99.95% availability. Balancing release velocity and reliability

5 min read

By: Steve Strutt

99.95% availability. Balancing release velocity and reliability

Availability and reliability are rarely at the front of developers minds when delivering new applications on Bluemix. The ease and speed of creating and deploying new features is very seductive.

In the focus on agile delivery, I have found that reliability can sometimes be an afterthought. Either it is assumed to be an operations issue, or that the platform will handle it. Cloud with its ‘system of systems’ requires a more thoughtful approach to designing in reliability. Also is consideration of operations and how service levels are maintained.

The challenge for any delivery team is how to manage service levels. Weighing the user need for access and reliable use, against the business need for new function. Where should the effort go? The challenge is more a cultural one, than it is technical.

This is the heart of the problem I address in this blog. How can teams balance these demands using Site Reliability Engineering (SRE) as the operational approach?

I introduced the topic of SRE in my earlier post on Site Reliability Engineering, the cloud approach to Ops. This is a widely adopted approach to running and operating cloud native applications and services. It is used by IBM to operate Bluemix and IBM’s cloud services, and from Facebook to Twitter. One of the core tenants of SRE is to enable delivery teams to ‘Pursue Maximum Change Velocity Without Violating a Service’s SLO’ (Service Level Objective).

The point is to maintain the users’ satisfaction in their ability to use the service. This is a real dilemma for product and service owners when the competition could be a click away.

So how does SRE help to balance these intents?

Using Error Budgets

There has always been tension between Dev and Ops. Developers work on new function and business capabilities. Operations is tasked with ensuring service availability and user access. The tension between the two groups is compounded by the use of different metrics for success. The former is new features and rate of change, the latter is service levels and user satisfaction.

ONE WAY

SRE explicitly calls out this conflict between dev and ops and puts in place an arbitration method, an Error Budget or Quota. This is the agreed ‘unreliability’ of a service over a fixed time period, say a month or quarter. Developers can now release new code as long as it is not too ‘unreliable’. In this context, I am using unreliability as shorthand for a set of metrics that define service reliability and usability.

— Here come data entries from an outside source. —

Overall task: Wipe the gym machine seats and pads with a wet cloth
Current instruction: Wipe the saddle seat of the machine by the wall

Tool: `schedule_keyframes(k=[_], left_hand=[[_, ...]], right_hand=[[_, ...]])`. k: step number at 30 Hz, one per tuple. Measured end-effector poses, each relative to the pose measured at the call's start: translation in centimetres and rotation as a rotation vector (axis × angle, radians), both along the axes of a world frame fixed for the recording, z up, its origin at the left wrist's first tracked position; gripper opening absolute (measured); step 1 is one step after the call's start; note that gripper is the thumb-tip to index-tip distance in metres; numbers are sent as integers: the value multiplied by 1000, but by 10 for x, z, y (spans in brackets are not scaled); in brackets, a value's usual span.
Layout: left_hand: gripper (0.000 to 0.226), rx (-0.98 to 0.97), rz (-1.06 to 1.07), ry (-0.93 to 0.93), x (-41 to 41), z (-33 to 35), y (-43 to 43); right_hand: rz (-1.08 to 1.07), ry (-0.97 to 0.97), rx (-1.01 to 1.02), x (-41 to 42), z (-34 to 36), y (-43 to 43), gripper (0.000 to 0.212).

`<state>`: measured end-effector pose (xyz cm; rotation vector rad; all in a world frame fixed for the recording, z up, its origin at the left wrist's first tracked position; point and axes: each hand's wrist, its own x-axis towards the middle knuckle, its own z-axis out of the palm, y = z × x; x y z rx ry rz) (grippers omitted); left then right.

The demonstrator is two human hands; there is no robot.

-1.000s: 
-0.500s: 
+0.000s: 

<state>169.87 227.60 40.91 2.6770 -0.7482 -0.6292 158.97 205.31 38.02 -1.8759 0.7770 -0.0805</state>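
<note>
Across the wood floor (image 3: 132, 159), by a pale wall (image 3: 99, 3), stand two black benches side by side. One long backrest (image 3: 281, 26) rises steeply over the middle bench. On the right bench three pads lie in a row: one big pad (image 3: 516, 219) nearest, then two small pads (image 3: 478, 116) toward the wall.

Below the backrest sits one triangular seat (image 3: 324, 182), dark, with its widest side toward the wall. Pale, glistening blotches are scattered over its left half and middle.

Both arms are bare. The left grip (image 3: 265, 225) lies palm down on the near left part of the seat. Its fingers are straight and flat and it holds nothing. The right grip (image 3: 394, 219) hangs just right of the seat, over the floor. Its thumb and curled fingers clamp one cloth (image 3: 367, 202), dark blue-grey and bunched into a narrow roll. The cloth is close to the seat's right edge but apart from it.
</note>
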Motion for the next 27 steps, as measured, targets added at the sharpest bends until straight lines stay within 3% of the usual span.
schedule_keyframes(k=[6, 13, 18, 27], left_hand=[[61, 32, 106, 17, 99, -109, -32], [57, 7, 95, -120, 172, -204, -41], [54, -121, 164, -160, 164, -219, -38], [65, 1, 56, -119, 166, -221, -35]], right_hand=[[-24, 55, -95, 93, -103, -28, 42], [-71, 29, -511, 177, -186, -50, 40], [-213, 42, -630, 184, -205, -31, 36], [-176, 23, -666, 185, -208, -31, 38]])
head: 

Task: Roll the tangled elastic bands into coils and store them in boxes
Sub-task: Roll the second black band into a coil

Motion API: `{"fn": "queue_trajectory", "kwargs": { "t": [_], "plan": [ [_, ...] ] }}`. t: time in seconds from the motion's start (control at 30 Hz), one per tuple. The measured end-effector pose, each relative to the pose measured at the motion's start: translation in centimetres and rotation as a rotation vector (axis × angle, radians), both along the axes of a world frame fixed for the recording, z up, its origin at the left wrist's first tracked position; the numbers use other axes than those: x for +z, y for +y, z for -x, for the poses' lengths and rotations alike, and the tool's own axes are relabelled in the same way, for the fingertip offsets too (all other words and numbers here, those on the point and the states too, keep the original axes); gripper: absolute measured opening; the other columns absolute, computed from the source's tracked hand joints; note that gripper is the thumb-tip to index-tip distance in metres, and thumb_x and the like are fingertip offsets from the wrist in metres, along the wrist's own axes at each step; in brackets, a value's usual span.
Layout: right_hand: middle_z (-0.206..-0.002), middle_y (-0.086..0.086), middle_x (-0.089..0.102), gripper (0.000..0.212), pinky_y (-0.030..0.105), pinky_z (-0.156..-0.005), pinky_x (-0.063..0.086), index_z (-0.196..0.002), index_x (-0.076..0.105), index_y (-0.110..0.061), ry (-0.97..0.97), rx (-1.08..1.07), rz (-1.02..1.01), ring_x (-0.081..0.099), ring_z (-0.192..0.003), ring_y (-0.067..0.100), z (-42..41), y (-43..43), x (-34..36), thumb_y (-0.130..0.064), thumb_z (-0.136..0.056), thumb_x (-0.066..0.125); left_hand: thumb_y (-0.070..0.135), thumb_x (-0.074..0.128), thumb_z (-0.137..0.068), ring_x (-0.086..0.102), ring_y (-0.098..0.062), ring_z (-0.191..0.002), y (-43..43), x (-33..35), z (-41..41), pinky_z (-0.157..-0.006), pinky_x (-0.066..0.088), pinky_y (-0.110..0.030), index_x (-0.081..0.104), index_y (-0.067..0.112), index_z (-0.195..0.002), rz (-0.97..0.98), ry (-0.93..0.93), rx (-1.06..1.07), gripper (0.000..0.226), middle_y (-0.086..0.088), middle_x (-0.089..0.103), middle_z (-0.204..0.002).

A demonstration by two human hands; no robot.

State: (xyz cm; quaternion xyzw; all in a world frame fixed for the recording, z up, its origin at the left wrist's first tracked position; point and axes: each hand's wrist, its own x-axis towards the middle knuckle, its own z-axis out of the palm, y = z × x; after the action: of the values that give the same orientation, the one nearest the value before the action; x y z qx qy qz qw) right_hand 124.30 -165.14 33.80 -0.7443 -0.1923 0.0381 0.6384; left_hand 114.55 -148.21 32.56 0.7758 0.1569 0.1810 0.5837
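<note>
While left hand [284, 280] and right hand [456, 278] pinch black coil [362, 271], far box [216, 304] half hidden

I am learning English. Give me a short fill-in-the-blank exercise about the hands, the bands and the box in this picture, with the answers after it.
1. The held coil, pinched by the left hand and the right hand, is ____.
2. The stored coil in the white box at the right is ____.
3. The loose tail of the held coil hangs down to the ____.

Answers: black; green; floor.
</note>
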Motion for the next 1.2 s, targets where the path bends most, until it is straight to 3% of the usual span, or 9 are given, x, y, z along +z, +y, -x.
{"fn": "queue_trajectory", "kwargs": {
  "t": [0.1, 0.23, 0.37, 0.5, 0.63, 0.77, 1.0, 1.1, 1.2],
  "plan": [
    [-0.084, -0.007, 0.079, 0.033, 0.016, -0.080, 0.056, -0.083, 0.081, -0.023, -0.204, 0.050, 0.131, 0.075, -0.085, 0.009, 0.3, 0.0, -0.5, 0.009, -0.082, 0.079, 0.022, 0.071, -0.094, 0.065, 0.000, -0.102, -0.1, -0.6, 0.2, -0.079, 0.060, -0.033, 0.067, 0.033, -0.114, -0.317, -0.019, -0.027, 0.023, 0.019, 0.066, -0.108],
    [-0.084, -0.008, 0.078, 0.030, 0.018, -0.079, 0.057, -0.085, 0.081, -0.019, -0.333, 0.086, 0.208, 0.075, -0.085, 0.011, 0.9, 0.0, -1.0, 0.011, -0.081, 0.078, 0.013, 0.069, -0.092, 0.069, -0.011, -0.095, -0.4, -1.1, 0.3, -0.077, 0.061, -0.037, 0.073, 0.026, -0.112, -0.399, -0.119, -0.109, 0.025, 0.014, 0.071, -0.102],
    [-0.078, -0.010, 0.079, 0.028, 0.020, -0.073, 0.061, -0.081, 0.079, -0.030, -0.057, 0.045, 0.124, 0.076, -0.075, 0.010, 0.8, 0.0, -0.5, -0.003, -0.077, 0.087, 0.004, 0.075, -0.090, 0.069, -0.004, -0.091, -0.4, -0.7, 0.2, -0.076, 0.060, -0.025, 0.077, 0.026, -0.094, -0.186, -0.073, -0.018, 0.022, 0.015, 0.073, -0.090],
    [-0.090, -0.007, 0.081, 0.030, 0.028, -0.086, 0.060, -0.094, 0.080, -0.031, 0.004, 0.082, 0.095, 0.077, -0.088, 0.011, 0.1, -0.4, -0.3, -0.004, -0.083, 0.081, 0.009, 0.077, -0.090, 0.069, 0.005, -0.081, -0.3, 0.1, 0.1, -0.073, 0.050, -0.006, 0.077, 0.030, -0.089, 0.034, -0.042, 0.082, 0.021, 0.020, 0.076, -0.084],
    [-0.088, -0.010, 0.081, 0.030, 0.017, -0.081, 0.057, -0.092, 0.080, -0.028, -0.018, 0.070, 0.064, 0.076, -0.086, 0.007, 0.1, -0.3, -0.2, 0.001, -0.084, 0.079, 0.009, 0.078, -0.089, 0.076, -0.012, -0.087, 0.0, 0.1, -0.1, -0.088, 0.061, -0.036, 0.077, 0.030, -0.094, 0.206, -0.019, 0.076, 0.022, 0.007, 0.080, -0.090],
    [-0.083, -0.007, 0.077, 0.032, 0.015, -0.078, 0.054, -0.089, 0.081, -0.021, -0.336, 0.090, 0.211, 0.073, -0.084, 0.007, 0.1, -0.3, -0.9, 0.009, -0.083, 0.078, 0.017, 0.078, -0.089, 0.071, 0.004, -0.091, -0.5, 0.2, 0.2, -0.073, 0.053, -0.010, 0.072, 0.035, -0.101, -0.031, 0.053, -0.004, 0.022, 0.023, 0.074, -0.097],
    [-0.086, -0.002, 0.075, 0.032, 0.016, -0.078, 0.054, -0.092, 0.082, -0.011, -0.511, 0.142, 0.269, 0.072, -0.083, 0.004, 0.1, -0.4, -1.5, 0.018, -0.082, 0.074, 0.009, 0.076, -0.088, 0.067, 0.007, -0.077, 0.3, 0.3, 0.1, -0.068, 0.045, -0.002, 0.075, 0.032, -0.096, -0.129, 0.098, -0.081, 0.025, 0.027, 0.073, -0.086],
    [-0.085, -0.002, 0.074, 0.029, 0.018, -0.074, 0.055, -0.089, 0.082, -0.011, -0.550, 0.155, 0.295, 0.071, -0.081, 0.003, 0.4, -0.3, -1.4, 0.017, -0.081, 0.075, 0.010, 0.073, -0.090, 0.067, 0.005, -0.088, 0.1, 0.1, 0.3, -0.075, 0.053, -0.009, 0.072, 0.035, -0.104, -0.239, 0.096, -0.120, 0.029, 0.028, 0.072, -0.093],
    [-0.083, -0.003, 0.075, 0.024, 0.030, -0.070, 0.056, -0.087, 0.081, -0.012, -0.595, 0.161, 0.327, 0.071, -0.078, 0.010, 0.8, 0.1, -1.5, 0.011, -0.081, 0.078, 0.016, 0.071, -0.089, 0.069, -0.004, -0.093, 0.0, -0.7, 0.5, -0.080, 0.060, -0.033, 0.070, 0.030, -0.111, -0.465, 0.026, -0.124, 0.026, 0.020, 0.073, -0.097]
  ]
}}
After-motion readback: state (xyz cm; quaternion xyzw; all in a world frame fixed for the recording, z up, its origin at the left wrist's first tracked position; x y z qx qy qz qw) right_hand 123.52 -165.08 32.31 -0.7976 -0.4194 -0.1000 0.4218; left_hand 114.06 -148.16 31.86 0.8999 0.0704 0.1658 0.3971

The lower the code quality and hence reliability, the more the focus is on resilience and increasing reliability. Higher reliability means development has more freedom to deliver new function.

The point is that the ability to use the service in terms of availability, response time and throughput is as important to users, as functionality, correct execution and ease of use.

Aligned DevOps Objectives

An Error Budget aligns the goals and stresses shared ownership of the satisfaction and service level metrics between ops and product development. This is a major cultural change from traditional operations and its relationship to development. It is the joint ownership of the objective by both halves of the DevOps team that drives the desired behaviors.

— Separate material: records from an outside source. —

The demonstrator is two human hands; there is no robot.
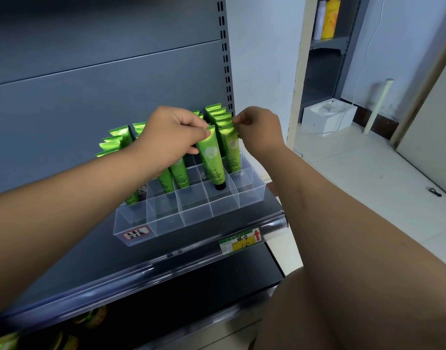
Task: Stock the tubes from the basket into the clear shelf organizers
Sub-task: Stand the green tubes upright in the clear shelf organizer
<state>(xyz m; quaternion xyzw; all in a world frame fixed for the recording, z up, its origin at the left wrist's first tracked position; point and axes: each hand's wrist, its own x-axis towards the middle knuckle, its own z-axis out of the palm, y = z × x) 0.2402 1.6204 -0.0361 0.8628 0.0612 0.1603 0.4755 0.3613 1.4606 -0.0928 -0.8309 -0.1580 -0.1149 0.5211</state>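
Note:
A clear organizer [249, 195] with a grid of compartments stands on the dark shelf [90, 251]. Several green tubes [116, 140] stand in its back rows, caps down. My left hand [171, 137] pinches the crimped top of one green tube [211, 160], which stands black cap down in a compartment of the second row from the front. My right hand [259, 127] pinches the top corner of the neighbouring green tube [230, 147], one row behind at the right. The basket is out of view.
The organizer's front row of compartments holds nothing. A price label strip [239, 242] runs along the shelf edge. Green and yellow packs [90, 317] lie on the lower shelf. To the right are a white wall, a doorway and a white box [327, 117] on the tiled floor.

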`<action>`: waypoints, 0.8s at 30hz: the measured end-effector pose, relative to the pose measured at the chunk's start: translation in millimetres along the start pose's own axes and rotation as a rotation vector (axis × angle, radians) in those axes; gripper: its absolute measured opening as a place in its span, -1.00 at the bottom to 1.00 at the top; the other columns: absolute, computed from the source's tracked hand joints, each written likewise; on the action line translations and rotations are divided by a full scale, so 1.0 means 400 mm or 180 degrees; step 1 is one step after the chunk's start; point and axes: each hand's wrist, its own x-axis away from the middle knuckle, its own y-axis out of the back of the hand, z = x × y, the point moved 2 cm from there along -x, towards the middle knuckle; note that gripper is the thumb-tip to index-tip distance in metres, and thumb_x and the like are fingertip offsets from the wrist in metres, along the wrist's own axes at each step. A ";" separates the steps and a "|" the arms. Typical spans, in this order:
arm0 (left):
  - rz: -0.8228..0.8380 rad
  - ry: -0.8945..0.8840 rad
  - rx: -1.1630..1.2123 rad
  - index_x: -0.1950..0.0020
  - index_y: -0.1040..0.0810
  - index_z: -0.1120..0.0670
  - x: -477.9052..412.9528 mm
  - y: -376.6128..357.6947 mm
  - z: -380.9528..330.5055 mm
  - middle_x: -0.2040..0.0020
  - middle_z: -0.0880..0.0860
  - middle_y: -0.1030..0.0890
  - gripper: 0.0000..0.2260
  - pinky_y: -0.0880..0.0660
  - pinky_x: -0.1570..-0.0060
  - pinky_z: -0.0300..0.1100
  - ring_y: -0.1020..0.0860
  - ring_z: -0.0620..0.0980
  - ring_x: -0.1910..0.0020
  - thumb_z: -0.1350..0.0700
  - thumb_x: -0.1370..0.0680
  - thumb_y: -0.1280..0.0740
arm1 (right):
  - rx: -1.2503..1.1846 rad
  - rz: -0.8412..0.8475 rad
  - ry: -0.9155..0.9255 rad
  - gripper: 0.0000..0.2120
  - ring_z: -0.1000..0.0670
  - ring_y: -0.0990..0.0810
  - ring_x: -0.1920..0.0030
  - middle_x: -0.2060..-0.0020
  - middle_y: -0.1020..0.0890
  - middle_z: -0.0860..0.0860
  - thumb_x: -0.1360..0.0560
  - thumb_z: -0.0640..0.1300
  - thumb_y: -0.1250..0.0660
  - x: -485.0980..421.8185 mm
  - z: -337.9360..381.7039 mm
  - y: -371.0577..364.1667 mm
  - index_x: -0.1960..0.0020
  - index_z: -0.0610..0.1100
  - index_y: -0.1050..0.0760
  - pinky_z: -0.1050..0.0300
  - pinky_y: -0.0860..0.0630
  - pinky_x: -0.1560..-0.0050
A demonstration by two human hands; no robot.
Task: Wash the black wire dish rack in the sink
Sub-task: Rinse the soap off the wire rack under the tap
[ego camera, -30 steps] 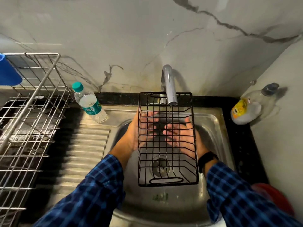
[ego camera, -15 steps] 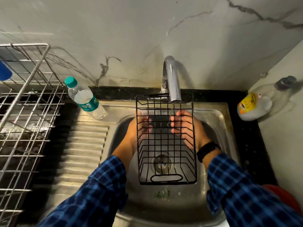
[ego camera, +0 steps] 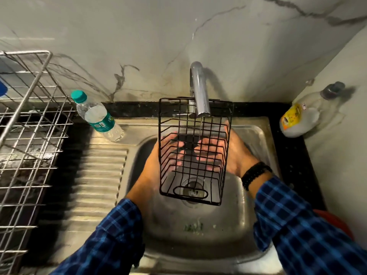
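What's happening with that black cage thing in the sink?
A person in a blue checked shirt is washing a black wire dish rack over the steel sink. The left hand and right hand hold it up by its sides, fingers spread behind the wires. It is tilted under the silver tap, and a thin stream of water runs down through it.
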 end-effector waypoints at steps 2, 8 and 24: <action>0.0083 0.0188 -0.0027 -0.14 -0.62 0.01 -0.012 -0.012 -0.007 0.03 0.02 -0.65 -0.69 -0.53 0.07 -0.13 -0.63 -0.03 0.14 -0.13 -0.54 -0.26 | -0.0318 0.0211 0.0168 -0.04 -0.25 -0.63 -0.23 -0.20 -0.66 -0.21 -0.47 0.56 0.15 0.011 -0.020 0.026 -0.32 -0.16 -0.57 -0.25 -0.45 -0.28; -0.0350 0.0615 -0.0161 -0.11 -0.63 -0.04 -0.050 -0.040 0.019 0.10 -0.04 -0.69 -0.71 -0.48 0.25 -0.17 -0.61 -0.08 0.20 -0.21 -0.61 -0.28 | -0.0524 -0.0288 0.0631 -0.25 -0.26 -0.64 -0.17 -0.09 -0.69 -0.25 -0.63 0.31 0.12 0.001 -0.123 0.041 -0.34 -0.26 -0.48 -0.29 -0.50 -0.26; -0.0094 -0.0104 0.0040 0.02 -0.65 0.03 -0.096 -0.012 -0.017 0.40 -0.07 -0.40 -0.53 -0.32 0.36 -0.27 -0.35 -0.12 0.41 -0.16 -0.71 -0.02 | -0.1221 -0.0230 -0.0113 -0.61 -0.08 -0.65 0.27 0.21 -0.65 -0.12 -0.62 0.15 -0.21 -0.049 -0.175 -0.008 0.03 -0.19 -0.54 -0.03 -0.58 0.12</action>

Before looking at how service levels are managed using Error Budgets, it is worth some definitions:

  • Service Level Agreements (SLA): Externally facing, define a contractual level of service to be delivered or a penalty is paid. These are useful for management and service providers, but not for SRE.

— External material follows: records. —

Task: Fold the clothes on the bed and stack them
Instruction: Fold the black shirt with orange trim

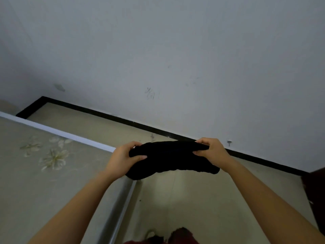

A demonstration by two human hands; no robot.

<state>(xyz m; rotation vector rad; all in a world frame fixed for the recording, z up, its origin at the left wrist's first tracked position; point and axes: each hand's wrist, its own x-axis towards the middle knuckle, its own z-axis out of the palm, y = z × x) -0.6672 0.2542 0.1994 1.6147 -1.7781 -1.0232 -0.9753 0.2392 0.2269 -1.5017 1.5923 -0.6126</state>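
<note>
Black garment spans between both hands, long axis side to side; left hand and right hand each grip one end; bed lies beyond the left hand.

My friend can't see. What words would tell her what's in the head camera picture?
A person's left hand and right hand grip a bunched black garment by its ends, holding it in the air. To the left lies a beige bed with a pale flower pattern; behind stands a grey wall with a black baseboard.
</note>
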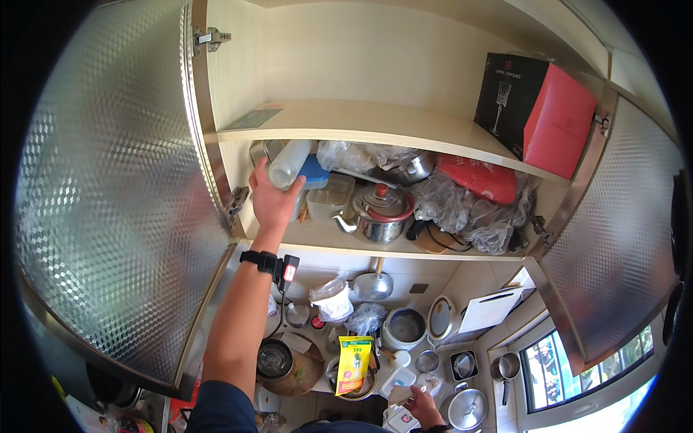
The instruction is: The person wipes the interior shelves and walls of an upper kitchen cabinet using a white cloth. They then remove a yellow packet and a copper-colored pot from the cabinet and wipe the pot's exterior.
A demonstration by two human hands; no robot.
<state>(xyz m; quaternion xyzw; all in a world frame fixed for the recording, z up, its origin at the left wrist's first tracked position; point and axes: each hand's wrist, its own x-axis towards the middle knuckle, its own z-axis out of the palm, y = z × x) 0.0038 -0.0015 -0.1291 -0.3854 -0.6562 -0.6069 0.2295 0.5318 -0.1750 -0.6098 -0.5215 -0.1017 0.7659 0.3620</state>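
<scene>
My left hand (275, 203) is raised into the open wall cabinet, its thumb and fingers around a translucent plastic container (289, 164) that lies tilted under the middle shelf. Just behind it sits a blue-lidded plastic box (314, 172), with a clear plastic tub (330, 197) to the right. A steel kettle (381, 214) with a red knob stands farther right on the cabinet floor. Low in the view, my right hand (425, 407) holds a pale, flat item (399, 395), too small to identify, above the cluttered counter.
Frosted-glass doors (124, 189) stand open on both sides. A black-and-red glassware box (536, 113) rests on the middle shelf (379, 116). Plastic bags (460, 211) fill the lower right. Below are a yellow packet (354, 365), a lidded pot (467, 408) and a round chopping board (306, 371).
</scene>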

  • Service Level Objectives (SLO): define target levels of service, measured by one or more Service Level Indicators (SLIs). SLOs are usually set higher than SLAs, to provide engineering with the flexibility to address the exception before SLAs are violated.

  • Service Level Indicators (SLIs) are metrics, such as latency, throughput, or error rate that indicate how well a service is performing.

Details on how to define SLOs and Error Budgets can be found in the book  Site Reliability Engineering.

Managing Reliability

For the sake of simplicity, I will use a single metric with a very relaxed SLO as an example of how to manage prioritization.

Managing Reliability

The SLO is for 95% of requests to return under 1 second, so up to 5% can exceed 1s without the SLO being violated. This 5% is the Error Budget.

Application monitoring is a must to define SLIs, build SLOs and track how the system delivers against the error budget. The following example shows an applications’ average response time, 95th percentile and maximum response time. The SLO is easily met in this case as the 95th percentile never exceeds 1s. In fact, no responses are above 1s.

Application monitoring

Chart by Datadog

If monitoring reports that the 95th percentile response time increases beyond 1s, then the Error Budget is consumed. The increase may be due to a number of factors, more load, failing hardware, or retries. As more requests exceed the SLO, the faster the budget is consumed.

As the budget is spent the effort moves towards improving performance and reducing the response time. Once the 95th percentile is back below 1s the effort shifts back to functionality. This is only a single metric, in practice multiple SLI metrics and SLOs play on the error budget.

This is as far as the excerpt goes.